Environmental chamber for time-lapse microscopy
20 November 2019
When I finally got a suitable microscope system after setting up my lab, the existing funds were not sufficient to cover an environmental chamber, and initially we mostly had to focus on snap-shot studies. However, in order to follow cell division events, chromosome dynamics and/or protein localisation and dynamics the use of time-lapse microscopy is pretty much essential and I have been doing these experiments for many years in Bob Lloyd's lab at Nottingham University. For our E. coli work the conditions are pretty simple, as only the temperature needs to be controlled. However, the fact that we work quite a bit with temperature-sensitive mutants requires adequate temperature control.

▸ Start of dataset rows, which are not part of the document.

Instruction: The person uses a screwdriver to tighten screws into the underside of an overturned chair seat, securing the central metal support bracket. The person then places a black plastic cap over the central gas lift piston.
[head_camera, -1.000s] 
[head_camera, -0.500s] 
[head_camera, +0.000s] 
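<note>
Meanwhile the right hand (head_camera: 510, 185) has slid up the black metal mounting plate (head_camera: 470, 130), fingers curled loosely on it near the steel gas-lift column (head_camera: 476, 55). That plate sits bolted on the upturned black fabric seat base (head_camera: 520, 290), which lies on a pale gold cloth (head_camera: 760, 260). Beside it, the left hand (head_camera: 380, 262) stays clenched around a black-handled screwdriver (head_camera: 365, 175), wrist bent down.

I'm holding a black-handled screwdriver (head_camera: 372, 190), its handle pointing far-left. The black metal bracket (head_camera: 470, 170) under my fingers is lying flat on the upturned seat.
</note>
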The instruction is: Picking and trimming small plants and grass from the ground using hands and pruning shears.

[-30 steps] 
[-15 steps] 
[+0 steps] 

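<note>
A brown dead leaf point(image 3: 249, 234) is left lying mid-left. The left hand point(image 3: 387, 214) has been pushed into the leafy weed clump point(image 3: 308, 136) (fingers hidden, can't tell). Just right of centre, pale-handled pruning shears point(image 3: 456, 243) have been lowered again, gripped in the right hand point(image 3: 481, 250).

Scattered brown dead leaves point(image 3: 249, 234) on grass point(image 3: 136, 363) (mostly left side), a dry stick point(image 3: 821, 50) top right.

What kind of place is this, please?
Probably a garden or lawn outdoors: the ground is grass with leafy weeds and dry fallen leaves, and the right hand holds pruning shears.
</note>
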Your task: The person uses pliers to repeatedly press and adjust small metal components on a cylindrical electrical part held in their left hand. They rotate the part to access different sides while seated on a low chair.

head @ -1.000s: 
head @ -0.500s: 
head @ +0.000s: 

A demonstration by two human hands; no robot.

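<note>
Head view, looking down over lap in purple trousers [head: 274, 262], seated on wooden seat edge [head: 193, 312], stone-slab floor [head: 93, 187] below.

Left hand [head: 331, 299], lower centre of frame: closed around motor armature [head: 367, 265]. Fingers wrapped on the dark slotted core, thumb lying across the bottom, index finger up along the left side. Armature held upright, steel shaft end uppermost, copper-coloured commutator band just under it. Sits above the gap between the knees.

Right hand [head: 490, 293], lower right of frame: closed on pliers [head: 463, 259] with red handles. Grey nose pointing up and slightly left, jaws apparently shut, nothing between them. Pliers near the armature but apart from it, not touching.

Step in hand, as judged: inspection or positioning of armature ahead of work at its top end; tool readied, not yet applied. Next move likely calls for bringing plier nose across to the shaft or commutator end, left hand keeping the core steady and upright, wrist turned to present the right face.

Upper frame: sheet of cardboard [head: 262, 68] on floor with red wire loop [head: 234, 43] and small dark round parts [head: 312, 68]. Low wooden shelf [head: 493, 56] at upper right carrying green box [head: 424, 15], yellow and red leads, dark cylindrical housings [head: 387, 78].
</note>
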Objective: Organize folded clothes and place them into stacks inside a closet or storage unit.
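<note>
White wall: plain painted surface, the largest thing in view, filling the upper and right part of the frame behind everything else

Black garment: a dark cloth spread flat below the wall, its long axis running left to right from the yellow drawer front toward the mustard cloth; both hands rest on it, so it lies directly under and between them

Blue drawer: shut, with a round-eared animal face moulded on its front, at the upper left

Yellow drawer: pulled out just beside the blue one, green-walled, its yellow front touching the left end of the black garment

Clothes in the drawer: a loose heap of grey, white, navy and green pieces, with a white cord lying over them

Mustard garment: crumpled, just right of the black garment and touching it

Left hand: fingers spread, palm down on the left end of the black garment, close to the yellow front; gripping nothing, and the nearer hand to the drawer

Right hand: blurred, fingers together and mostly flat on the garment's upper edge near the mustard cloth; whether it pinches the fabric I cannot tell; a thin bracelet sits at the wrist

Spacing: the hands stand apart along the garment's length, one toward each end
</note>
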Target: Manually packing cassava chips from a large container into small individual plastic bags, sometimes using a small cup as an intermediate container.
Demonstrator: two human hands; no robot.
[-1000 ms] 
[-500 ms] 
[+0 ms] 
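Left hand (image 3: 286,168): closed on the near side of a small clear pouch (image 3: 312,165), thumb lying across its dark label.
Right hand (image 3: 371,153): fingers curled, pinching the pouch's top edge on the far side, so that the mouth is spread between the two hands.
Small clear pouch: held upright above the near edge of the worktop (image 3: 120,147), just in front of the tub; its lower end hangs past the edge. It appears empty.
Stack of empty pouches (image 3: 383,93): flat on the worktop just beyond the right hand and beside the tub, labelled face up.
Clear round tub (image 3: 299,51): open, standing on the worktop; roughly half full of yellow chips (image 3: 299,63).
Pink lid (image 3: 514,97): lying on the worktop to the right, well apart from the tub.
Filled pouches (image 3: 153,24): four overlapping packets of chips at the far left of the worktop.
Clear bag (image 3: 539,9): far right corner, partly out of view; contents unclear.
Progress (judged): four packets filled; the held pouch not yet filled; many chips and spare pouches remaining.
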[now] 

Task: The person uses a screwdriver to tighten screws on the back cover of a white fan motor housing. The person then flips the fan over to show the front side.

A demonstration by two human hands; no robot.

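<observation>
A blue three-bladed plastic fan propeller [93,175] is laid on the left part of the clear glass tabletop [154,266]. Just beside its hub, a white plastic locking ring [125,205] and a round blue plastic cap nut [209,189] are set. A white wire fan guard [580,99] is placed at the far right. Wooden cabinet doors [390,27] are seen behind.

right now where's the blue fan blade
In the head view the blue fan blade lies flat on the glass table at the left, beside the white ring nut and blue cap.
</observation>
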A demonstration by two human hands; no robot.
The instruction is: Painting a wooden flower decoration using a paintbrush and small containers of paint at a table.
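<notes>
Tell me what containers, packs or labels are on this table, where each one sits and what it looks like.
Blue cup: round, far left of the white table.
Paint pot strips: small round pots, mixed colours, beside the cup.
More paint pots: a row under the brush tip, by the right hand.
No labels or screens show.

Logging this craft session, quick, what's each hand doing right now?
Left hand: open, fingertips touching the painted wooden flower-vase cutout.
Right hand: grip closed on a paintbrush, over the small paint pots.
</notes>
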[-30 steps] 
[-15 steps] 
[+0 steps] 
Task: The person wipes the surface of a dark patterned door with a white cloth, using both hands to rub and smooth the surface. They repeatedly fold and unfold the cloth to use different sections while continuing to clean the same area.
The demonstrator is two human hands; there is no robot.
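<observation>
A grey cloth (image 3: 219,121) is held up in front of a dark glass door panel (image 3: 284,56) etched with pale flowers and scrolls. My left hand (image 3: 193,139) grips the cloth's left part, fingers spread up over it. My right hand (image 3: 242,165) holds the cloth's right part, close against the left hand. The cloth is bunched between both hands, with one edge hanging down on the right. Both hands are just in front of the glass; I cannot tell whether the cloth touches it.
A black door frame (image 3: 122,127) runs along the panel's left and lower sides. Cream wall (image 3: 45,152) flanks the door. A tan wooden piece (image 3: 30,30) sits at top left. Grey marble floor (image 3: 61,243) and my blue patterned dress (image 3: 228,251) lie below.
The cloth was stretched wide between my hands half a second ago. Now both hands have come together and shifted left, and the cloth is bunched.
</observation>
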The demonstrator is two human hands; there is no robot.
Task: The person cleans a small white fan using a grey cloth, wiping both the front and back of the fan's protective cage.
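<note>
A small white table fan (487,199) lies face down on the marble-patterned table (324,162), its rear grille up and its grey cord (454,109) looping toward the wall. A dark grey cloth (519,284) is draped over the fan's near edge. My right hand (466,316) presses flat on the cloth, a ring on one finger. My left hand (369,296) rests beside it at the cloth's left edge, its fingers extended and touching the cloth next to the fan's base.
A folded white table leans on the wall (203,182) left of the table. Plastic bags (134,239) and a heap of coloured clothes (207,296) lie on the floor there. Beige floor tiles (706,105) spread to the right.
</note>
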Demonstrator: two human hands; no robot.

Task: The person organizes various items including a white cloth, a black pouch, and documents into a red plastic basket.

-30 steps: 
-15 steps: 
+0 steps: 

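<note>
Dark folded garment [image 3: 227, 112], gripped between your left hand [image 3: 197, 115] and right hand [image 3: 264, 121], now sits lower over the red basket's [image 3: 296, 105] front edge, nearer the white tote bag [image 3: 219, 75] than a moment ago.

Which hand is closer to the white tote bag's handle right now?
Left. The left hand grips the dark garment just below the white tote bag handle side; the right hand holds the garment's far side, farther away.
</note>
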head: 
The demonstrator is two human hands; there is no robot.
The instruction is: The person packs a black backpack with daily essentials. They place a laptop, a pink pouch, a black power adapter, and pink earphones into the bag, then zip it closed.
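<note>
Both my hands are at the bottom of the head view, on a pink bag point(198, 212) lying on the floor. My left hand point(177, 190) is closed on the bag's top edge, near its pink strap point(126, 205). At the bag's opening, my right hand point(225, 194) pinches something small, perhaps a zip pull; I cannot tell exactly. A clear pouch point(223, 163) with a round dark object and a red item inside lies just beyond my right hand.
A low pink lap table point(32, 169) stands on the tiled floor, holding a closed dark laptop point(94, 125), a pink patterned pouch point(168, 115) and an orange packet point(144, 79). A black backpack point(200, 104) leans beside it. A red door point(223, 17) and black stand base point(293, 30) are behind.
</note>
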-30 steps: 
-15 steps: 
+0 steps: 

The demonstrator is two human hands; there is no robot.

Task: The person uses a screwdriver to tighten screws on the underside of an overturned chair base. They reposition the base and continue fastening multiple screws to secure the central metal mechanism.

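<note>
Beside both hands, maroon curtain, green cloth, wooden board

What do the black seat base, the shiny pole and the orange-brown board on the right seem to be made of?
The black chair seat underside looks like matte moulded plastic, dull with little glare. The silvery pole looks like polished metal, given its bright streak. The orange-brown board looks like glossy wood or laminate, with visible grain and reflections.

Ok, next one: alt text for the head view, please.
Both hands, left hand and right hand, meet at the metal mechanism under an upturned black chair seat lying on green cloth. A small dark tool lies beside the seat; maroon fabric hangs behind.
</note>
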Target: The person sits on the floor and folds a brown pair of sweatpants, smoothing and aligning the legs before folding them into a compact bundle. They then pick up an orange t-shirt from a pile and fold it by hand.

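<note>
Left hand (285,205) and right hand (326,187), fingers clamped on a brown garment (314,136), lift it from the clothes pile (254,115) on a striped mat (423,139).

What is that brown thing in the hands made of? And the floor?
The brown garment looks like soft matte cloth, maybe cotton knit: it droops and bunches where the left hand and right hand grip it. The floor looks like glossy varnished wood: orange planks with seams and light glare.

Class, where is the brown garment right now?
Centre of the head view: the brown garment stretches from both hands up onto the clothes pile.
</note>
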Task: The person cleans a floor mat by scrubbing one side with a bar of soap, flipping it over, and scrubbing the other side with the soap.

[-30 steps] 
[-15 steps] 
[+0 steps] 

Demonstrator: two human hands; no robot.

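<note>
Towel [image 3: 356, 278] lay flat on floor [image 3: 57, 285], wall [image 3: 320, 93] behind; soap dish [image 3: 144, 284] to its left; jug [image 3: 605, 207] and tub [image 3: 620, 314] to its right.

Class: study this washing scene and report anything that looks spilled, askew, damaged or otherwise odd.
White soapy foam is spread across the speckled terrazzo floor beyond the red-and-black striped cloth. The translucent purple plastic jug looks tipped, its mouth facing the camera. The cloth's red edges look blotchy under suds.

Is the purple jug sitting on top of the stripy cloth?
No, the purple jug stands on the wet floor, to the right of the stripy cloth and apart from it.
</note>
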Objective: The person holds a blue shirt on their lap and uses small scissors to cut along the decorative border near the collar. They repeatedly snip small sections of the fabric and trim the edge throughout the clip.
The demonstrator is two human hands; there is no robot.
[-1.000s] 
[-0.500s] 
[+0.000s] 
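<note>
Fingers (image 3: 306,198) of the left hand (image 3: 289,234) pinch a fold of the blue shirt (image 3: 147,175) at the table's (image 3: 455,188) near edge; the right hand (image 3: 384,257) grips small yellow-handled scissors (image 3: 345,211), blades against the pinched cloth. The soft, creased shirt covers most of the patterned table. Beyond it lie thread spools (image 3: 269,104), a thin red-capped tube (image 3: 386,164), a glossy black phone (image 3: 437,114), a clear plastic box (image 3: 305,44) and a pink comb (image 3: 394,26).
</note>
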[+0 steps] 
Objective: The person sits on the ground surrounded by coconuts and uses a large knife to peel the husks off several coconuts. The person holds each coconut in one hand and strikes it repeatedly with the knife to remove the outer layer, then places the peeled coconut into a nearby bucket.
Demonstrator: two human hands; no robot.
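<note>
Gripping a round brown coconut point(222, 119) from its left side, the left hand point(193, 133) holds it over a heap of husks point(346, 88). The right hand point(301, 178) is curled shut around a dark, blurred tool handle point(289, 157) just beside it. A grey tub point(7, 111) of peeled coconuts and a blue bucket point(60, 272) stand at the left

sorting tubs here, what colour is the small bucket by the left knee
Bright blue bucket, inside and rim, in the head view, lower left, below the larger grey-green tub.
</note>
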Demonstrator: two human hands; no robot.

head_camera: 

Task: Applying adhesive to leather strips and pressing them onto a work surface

The funds for an environmental chamber came in the end via a BBSRC research grant and initially I liaised with Nikon, as they had provided the microscope. However, by pure chance I was contacted at the right time by Digital Pixel. Situated in Brighton they had provided a number of chambers for colleagues at the Genome Damage and Stability Centre at the University of Sussex, and the colleagues were quite impressed with the performance of these chambers. Most notably these chambers use vibration-free ceramic heaters, rather than the air-flow solutions that can occasionally cause problems by drying samples etc. Digital Pixel also offered a rather competitive price.
We had an excellent meeting in which it was quite thoroughly established what type of work we do, what requirements there are and what requirements we might have in the future. Digital Pixel is indeed offering quite a tailored solution, and it is especially the anticipation of future needs that I found rather refreshing. The system was then personally delivered and installed – and it simply does what it is supposed to do. The chamber has all the necessary access ports and Digital Pixel is quite happy to swap some panels if the need arises. The heaters are not particularly fast and need a couple of hours to get to a stable temperature, but once this is reached the chamber temperature is kept very constant.
So far I can thoroughly agree with the colleagues at Sussex University: the system simply works without flaws. Initially the controller was limited to a maximum temperature of 42°C, but when the need for 43°C arose this was easily fixed and the system copes with this temperature without any trouble at all. If I had to buy another chamber I certainly would go with them again.
Environmental Chamber directly purchased via Digital Pixel.